Mein heutiges Thema dreht sich daher um schlecht aufgesetzte Bestell-Applikationen, die das Ziel der Personaleinsparung erreichen sollen. Die aber gleichzeitig hoch kontraproduktiv sind, weil sie am Gast vorbeilaufen! Und die sogar in Luxus-Hotels zunehmend „in Mode“ kommen. 

Die Maschine kann Freund oder Feind sein!

Lassen Sie mich aber dazu zunächst eine kleine Anekdote erzählen.

Georgie Gunneswaran, ein studierter Mediziner, der aus Sri Lanka nach Deutschland kam, avancierte hier zu einer Art Barkeeper-Legende.  Er war einer der größten Cocktail-Caterer und eigentlich auch der Mann, der Caipirinha in Deutschland groß gemacht hat. 
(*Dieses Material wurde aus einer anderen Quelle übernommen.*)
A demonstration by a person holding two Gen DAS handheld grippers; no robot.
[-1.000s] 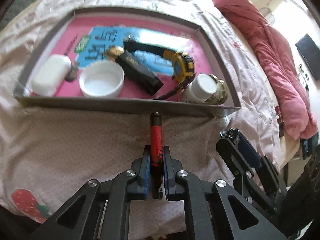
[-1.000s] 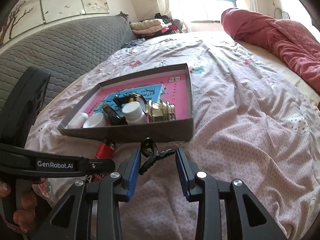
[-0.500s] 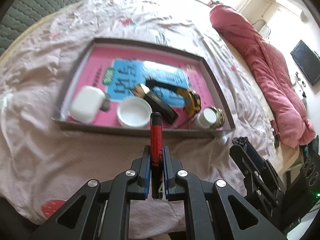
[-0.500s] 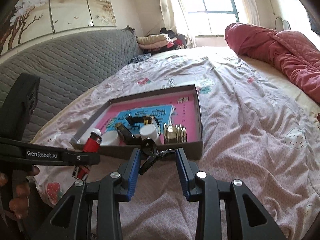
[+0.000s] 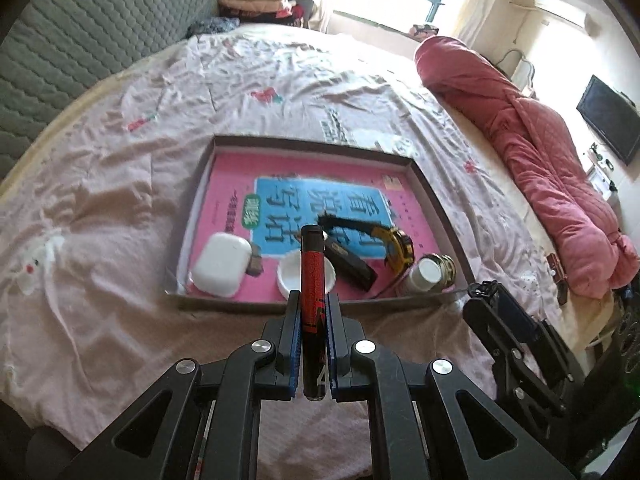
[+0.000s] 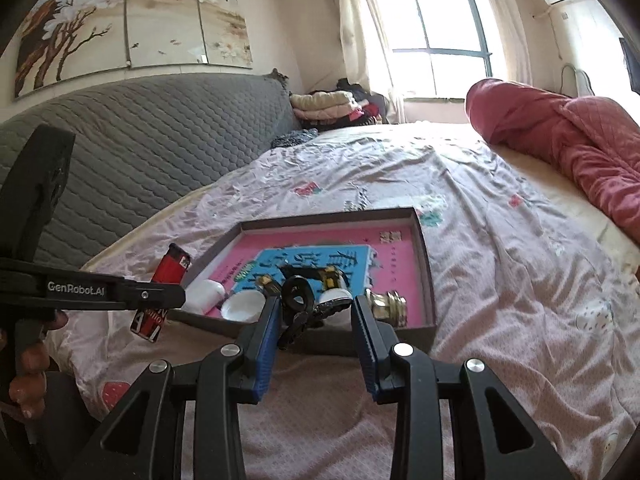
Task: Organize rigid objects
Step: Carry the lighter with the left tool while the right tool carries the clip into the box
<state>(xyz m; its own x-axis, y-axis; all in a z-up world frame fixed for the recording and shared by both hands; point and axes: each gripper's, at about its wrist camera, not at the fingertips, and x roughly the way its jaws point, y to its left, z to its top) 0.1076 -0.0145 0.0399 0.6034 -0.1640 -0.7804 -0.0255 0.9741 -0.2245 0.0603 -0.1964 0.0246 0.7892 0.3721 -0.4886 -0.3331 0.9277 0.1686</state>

Vor etwa 20 Jahren wurde eben dieser Georgie von WMF in ein Berater-Gremium gerufen für die Entwicklung von Cocktail-Maschinen. Dort sagte er in der ersten Sitzung etwas, was keiner von ihm erwartet hätte:

„Wisst ihr, das ist totaler Schwachsinn, was ihr hier macht! Einen Cocktail bestelle ich nicht wegen der einheitlichen Rezeptur, sondern ich gehe an die Bar und bestelle einen Cocktail, weil ich an die Bar gehe zu einem Barkeeper. Das Wort Barkeeper bedeutet nämlich „keep your bar“ und nicht „schütte Deinen Drink in ein Glas“. Man sucht Gesprächspartner, Individualität und keinen Automaten!“ 

Diese Sätze waren gleichzeitig das Ende seiner Beratertätigkeit. WMF hat später dann doch eine solche Maschine in den Markt gebracht, die – wie könnte es anders sein! -als Flop geendet ist. Was lernen wir?
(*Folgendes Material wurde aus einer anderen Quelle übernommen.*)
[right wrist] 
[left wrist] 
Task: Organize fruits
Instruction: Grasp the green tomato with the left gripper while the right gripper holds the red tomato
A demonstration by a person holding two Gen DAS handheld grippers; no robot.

Das Missverständnis zwischen sinnvoller Einsparung und Ausverkauf von Tafelsilber

Hier ist die kurze Brücke zur App-Bestellung, die heute in vielen Hotelbars und sogar Restaurants en vogue zu sein scheint.  Der nächste Horror-Schritt wäre dann folgerichtig: Ich bestelle per App meinen Cocktail und kann mir dann vielleicht irgendwann an einer Maschine meinen Sex on the Beach holen. Dann haben wir den Scheitelpunkt des Missverständnisses von Digitalisierung in der Hotellerie erreicht und sind konfrontiert mit einer Applikation, die mehr Schaden anrichtet als Nutzen stiftet. Man muss, um Personalressourcen einzusparen, die Digitalisierung in den Bereichen einsetzen, die nicht den Kunden vernachlässigen und dabei die Seele der Gastlichkeit vernichten!
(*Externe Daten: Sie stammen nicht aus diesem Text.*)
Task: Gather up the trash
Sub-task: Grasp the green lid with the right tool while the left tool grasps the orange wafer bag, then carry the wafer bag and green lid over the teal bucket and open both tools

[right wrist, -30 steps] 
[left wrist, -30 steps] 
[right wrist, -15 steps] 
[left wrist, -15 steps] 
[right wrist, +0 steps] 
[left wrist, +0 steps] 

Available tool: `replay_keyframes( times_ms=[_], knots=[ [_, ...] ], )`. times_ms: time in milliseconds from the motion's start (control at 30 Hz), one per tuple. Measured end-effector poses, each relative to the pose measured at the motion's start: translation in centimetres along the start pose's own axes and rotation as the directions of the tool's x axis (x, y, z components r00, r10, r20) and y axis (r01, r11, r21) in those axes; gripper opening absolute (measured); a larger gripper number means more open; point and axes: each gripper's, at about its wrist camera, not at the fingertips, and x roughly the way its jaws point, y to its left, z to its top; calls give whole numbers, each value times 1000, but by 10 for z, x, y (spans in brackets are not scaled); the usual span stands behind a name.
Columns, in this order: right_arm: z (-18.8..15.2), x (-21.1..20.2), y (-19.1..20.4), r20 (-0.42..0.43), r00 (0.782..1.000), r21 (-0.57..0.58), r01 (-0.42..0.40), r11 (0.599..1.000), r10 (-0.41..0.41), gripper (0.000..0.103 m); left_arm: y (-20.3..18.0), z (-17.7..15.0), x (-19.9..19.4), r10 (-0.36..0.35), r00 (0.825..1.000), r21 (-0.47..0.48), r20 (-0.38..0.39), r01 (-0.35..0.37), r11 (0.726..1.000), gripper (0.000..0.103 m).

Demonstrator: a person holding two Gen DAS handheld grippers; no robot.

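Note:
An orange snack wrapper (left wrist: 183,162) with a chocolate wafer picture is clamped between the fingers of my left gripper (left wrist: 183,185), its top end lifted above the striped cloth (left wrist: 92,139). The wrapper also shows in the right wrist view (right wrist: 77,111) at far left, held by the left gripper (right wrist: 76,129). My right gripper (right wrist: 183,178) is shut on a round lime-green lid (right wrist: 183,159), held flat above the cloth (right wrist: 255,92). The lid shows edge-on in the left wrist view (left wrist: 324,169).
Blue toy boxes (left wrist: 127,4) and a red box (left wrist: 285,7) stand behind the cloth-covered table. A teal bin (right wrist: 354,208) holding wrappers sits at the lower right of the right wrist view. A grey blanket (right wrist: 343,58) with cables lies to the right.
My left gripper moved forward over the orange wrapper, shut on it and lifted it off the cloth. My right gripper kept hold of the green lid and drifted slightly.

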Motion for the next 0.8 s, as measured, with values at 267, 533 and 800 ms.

Wir erleben immer öfter ein typisches Missverständnis, wie die Hotellerie die Digitalisierung versteht. Wie kann man bloß in einer Hotelbar sagen: „Service gibt’s nicht mehr, Bestellungen nur per App!“ Was für ein Gefummel mit dem Handy, was für ein Ausverkauf an Service-Qualität. Es gibt Hotelmanager, die sich für derartige Einsparungen sogar feiern lassen. Und – was noch schlimmer ist! – Gäste, die das klaglos hinnehmen!

Selbst McDonalds hat etwas verstanden

Selbst McDonalds als Massenabfütterung bietet in modernen Betrieben zwei Optionen: Es gibt die Möglichkeit der Direktbestellung und die Version am Automaten. Bestellt man am Automaten, kommt man sogar in den Genuss eines Bring-Service. 

Der System-Gastronom hat etwas verstanden.  Sie hat Bestellprozesse automatisiert mit dem Hintergrund, dass eigentlich sogar das Gasterlebnis wieder stärker zentriert wurde.

Fazit: Ich bestelle bequem per Maschine und bekomme dann sogar mein Essen an den Tisch gebracht.

Wie man es auch dreht und wendet: Bei einer einigermaßen anspruchsvollen Gastgeber-Philosophie ist die Service-Qualität am Gast nicht verhandelbar. Sozusagen nicht APPdingbar. Tafelsilber eben. Sollte der Dehoga bei der Vergabe von vier oder fünf Hotel-Sternen künftig auch einmal ein Auge werfen auf die Servicequalität in Restaurant und Bar? Damit anspruchsvolle Gäste in Zukunft weiterhin analog übernachten und tagen und nicht nur digital mal im Internet vorbeischauen oder gleich im reinen Tagungszentrum ihr Meeting abhalten.